__Work item__
Copy out the entire listing word for word.
+ + + + +
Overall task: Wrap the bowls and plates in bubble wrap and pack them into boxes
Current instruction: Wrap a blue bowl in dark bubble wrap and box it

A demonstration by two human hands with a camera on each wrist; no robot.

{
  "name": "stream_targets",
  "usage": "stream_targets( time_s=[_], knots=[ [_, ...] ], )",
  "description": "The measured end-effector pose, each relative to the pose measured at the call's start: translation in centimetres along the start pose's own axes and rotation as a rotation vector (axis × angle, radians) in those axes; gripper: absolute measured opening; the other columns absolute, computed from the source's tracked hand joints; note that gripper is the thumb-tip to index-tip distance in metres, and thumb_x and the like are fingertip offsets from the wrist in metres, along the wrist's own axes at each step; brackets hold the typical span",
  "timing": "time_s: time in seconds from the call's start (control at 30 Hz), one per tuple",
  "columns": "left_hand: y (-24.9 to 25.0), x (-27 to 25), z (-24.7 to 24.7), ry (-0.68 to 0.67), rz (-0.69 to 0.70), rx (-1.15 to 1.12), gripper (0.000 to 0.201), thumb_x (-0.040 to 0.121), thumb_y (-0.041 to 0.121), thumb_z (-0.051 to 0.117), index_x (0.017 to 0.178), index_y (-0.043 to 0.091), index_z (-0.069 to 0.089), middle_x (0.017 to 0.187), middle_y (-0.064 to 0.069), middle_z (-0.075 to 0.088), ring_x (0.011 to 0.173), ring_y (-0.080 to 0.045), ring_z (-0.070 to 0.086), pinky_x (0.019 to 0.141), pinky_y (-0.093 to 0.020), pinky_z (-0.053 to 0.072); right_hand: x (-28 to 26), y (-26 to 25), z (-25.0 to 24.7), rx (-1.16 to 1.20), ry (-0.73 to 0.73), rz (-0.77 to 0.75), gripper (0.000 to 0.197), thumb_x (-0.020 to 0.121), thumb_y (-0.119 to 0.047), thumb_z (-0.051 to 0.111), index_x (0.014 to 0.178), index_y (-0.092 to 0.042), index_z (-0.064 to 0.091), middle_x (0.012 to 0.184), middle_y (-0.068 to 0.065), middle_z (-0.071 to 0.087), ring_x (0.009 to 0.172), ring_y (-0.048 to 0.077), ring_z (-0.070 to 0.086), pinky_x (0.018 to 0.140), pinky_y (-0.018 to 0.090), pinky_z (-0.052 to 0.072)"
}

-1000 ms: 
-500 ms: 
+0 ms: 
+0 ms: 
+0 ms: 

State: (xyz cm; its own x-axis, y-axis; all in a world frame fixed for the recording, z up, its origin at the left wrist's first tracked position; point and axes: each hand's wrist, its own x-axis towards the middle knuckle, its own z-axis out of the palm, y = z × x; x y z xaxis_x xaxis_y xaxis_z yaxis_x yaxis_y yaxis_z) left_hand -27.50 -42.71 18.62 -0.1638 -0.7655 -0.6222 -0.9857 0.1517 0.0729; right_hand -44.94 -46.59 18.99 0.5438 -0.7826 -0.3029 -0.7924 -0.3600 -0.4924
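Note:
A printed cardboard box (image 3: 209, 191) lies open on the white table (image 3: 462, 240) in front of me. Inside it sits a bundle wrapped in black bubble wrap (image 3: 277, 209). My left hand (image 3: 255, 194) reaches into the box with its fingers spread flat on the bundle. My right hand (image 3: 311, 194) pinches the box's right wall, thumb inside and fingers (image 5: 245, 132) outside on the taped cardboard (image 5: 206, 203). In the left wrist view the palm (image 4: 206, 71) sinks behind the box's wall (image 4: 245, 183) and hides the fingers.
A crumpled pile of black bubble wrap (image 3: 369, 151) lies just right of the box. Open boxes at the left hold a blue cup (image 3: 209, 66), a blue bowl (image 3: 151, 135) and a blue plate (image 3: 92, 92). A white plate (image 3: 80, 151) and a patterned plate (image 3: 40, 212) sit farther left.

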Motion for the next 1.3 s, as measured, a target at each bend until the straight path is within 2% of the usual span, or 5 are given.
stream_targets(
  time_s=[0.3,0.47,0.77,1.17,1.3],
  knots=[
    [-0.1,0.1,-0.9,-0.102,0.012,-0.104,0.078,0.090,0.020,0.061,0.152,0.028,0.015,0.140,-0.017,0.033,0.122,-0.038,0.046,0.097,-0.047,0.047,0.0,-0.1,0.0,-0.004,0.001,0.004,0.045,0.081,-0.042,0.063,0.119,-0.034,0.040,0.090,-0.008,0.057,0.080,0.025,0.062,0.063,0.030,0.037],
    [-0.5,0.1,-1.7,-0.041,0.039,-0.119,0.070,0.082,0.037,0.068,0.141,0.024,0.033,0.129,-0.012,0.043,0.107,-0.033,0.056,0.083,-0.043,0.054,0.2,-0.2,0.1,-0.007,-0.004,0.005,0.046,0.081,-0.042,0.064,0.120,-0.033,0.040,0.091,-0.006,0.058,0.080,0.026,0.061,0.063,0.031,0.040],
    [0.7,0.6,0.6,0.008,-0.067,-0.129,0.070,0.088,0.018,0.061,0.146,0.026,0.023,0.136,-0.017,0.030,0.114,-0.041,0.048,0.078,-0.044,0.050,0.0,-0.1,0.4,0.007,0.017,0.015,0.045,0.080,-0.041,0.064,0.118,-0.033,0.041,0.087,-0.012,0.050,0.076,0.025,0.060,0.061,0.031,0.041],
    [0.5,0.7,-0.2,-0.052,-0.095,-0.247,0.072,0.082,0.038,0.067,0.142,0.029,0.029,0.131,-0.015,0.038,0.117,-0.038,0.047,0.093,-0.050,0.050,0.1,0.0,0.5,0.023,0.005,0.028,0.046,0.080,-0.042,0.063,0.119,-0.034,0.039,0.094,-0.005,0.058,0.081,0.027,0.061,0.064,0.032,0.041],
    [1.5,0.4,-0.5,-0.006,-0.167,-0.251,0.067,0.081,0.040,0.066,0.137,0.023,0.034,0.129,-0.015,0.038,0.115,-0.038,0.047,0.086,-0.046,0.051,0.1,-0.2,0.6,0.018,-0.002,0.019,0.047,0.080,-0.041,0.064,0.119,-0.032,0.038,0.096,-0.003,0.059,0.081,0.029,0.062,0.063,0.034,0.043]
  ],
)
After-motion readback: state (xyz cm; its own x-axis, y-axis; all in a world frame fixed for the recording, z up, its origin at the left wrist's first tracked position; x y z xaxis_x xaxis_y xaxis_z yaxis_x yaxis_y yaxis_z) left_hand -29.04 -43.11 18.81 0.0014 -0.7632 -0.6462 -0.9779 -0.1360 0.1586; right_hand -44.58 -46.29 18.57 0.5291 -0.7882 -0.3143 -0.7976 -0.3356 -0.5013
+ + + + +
__Answer space__
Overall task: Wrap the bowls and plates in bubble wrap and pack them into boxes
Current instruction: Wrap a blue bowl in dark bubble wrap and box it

A demonstration by two human hands with a camera on each wrist; no robot.

{
  "name": "stream_targets",
  "usage": "stream_targets( time_s=[_], knots=[ [_, ...] ], )",
  "description": "The measured end-effector pose, each relative to the pose measured at the call's start: translation in centimetres along the start pose's own axes and rotation as a rotation vector (axis × angle, radians) in those axes; gripper: absolute measured opening; the other columns absolute, computed from the source's tracked hand joints; note that gripper is the thumb-tip to index-tip distance in metres, and thumb_x and the like are fingertip offsets from the wrist in metres, along the wrist's own axes at each step; brackets hold the typical span",
  "timing": "time_s: time in seconds from the call's start (control at 30 Hz), one per tuple",
  "columns": "left_hand: y (-24.9 to 25.0), x (-27 to 25), z (-24.7 to 24.7), ry (-0.68 to 0.67), rz (-0.69 to 0.70), rx (-1.15 to 1.12), gripper (0.000 to 0.201), thumb_x (-0.040 to 0.121), thumb_y (-0.041 to 0.121), thumb_z (-0.051 to 0.117), index_x (0.017 to 0.178), index_y (-0.043 to 0.091), index_z (-0.069 to 0.089), middle_x (0.017 to 0.187), middle_y (-0.064 to 0.069), middle_z (-0.075 to 0.088), ring_x (0.011 to 0.173), ring_y (-0.080 to 0.045), ring_z (-0.070 to 0.086), pinky_x (0.019 to 0.141), pinky_y (-0.093 to 0.020), pinky_z (-0.053 to 0.072); right_hand: x (-28 to 26), y (-26 to 25), z (-25.0 to 24.7), rx (-1.16 to 1.20), ry (-0.73 to 0.73), rz (-0.77 to 0.75), gripper (0.000 to 0.197), thumb_x (-0.020 to 0.121), thumb_y (-0.119 to 0.047), thumb_z (-0.051 to 0.111), index_x (0.014 to 0.178), index_y (-0.092 to 0.042), index_z (-0.064 to 0.091), middle_x (0.012 to 0.184), middle_y (-0.068 to 0.065), middle_z (-0.071 to 0.087), ring_x (0.009 to 0.172), ring_y (-0.048 to 0.077), ring_z (-0.070 to 0.086), pinky_x (0.018 to 0.140), pinky_y (-0.018 to 0.090), pinky_z (-0.052 to 0.072)"
}

-1000 ms: 
-500 ms: 
+0 ms: 
+0 ms: 
+0 ms: 

State: (xyz cm; its own x-axis, y-axis; all in a world frame fixed for the recording, z up, its origin at the left wrist's first tracked position; point and axes: each hand's wrist, its own x-axis towards the middle knuckle, its own z-axis out of the palm, y = z × x; x y z xaxis_x xaxis_y xaxis_z yaxis_x yaxis_y yaxis_z) left_hand -27.50 -42.71 18.62 -0.1638 -0.7655 -0.6222 -0.9857 0.1517 0.0729; right_hand -44.94 -46.59 18.99 0.5438 -0.7826 -0.3029 -0.7924 -0.3600 -0.4924
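Note:
A printed cardboard box (image 3: 209, 191) lies open on the white table (image 3: 462, 240) in front of me. Inside it sits a bundle wrapped in black bubble wrap (image 3: 277, 209). My left hand (image 3: 255, 194) reaches into the box with its fingers spread flat on the bundle. My right hand (image 3: 311, 194) pinches the box's right wall, thumb inside and fingers (image 5: 245, 132) outside on the taped cardboard (image 5: 206, 203). In the left wrist view the palm (image 4: 206, 71) sinks behind the box's wall (image 4: 245, 183) and hides the fingers.
A crumpled pile of black bubble wrap (image 3: 369, 151) lies just right of the box. Open boxes at the left hold a blue cup (image 3: 209, 66), a blue bowl (image 3: 151, 135) and a blue plate (image 3: 92, 92). A white plate (image 3: 80, 151) and a patterned plate (image 3: 40, 212) sit farther left.
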
Motion for the next 1.3 s, as measured, a target at each bend until the straight path is within 2% of the usual span, or 5 are given.
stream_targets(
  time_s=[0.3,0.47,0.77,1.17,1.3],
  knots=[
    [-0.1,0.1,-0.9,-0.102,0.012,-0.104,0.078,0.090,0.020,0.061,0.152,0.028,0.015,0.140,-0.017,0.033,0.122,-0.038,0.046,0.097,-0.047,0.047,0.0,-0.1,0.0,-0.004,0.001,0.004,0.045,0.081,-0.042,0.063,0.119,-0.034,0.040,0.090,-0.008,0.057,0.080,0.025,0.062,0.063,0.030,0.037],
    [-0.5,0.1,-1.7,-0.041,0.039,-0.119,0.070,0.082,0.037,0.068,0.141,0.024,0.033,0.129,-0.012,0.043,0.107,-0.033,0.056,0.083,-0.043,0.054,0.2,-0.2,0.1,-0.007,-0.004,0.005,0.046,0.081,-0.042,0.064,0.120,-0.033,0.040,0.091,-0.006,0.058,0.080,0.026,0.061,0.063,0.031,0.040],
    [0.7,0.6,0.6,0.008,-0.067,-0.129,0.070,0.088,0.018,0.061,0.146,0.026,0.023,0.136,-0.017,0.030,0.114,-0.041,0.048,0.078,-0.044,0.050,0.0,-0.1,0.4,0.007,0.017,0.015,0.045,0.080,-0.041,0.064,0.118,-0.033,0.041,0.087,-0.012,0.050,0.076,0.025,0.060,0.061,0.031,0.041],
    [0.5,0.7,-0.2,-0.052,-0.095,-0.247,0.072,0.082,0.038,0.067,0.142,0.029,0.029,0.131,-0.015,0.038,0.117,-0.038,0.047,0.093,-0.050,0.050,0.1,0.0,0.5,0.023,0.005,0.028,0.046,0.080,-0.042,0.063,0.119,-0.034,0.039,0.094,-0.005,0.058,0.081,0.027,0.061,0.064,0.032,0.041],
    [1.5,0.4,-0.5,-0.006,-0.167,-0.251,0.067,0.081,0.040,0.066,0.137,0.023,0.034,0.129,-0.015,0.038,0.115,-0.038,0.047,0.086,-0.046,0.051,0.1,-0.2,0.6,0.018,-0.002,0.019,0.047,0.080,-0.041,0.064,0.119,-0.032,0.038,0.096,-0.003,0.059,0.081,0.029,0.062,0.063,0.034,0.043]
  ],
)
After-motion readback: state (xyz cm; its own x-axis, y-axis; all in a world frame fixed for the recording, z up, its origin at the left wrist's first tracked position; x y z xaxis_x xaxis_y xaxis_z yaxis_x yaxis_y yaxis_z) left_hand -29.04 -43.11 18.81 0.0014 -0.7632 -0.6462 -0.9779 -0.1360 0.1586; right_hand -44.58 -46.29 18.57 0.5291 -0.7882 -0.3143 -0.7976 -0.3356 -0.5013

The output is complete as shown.